In addition to his manufacturing business, Eakin also served an active role in politics while he was living in Markham. He served as a councillor on the Markham Township Council on three separate occasions: 1867, 1871 and 1872, and later served as the reeve of the council in 1873 and from 1879 to February 1883, when he resigned. After spending time with the Reform Association of York, Eakin was appointed Warden of the County of York in 1881. He also served on the public works commission of that same county.

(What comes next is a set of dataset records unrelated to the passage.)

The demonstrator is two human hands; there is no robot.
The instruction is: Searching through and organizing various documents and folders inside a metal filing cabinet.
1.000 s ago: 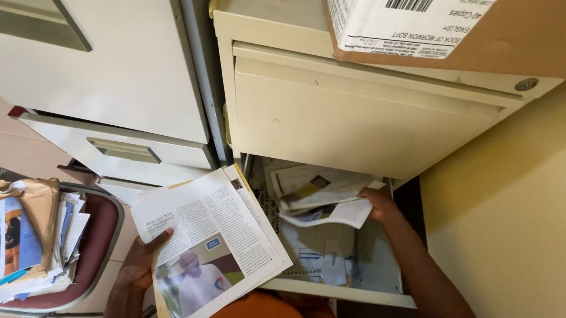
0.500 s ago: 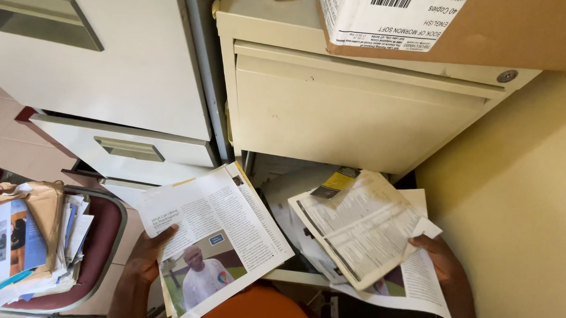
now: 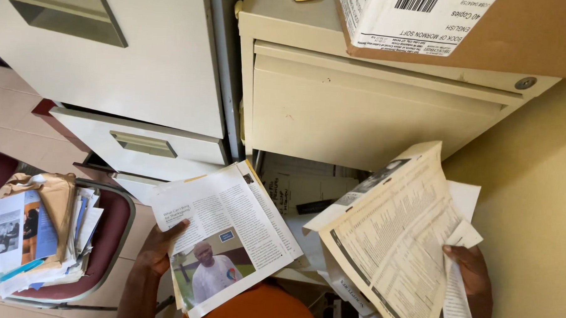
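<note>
hands (image 3: 157,252) (image 3: 470,269) gripping magazine (image 3: 224,238), papers (image 3: 393,244)

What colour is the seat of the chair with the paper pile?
Dark red chair seat, seen in the head view.

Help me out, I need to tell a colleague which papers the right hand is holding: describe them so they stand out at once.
Start at the beige metal filing cabinet with its bottom drawer open. Just in front of it, the right hand holds up a yellowed bundle of papers densely printed in small columns. Unlike the glossy open magazine with a colour photo of a person in the left hand, this bundle is aged and shows no colour picture.
</note>
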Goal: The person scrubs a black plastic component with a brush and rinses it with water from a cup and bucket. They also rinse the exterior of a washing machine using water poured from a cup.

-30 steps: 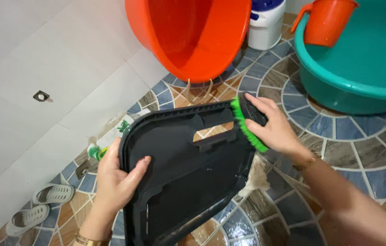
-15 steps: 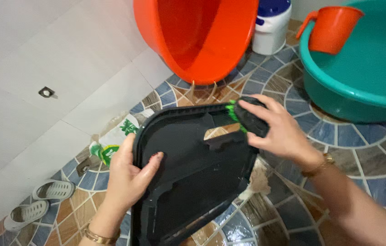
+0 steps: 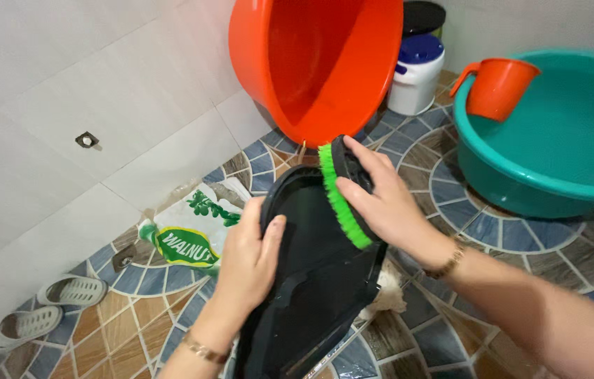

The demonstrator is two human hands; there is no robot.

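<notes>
A black plastic tray-like panel (image 3: 314, 281) stands tilted on edge over the tiled floor, seen nearly edge-on. My left hand (image 3: 255, 256) grips its left rim, thumb on the inner face. My right hand (image 3: 377, 200) holds a black scrub brush with bright green bristles (image 3: 342, 193) and presses the bristles against the panel's upper right edge.
An orange basin (image 3: 311, 63) leans against the white tiled wall behind. At right stands a teal basin (image 3: 556, 140) with an orange jug (image 3: 497, 88) on its rim. A white jar with a blue lid (image 3: 416, 74), a green-and-white bag (image 3: 188, 231) and grey sandals (image 3: 44, 309) lie on the floor.
My left hand has turned the panel from facing me to nearly edge-on. The brush has moved from the handle opening to the upper right edge. The view has shifted.
</notes>
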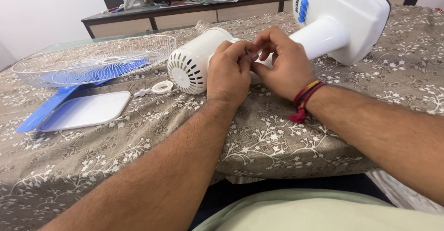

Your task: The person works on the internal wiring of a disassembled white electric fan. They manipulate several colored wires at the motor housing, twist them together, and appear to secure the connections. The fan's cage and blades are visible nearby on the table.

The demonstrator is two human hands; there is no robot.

Eakin relocated to the North-West Territories in 1883; he set up homestead at Crescent Lake, near Saltcoats, Saskatchewan and worked for the Saskatchewan Land and Homestead Company. He was one of the first European settlers in the area. Two years later he was appointed as a justice of the peace, and later as a licence and affidavit commissioner. When a school system was established in the area in 1887, the Eakin residence served as one of the first classrooms, with William Eakin receiving $1 per month as rent. He later used the carpentry skills learned in his younger years to assist in building a school building as supplies became available the next year.

==Political career==
His first attempt for public office came in 1888 when he unsuccessfully ran for the Council of the Northwest Territories. He later ran in 1894 for the new district of Saltcoats and won election to the legislative assembly of the Northwest Territories, as a Liberal. He was also reelected in 1898. During his time in office, as the issue of provincial status for the territories, drawing the borders particularly became a perennial debate. Toward this issue, Eakin was of the belief that the talks were premature, stating the belief that the citizens were content with the current situation and did not see any advantage to provincial status. He was also a proponent of the education system, giving his support in using government funds for the school systems within the territory.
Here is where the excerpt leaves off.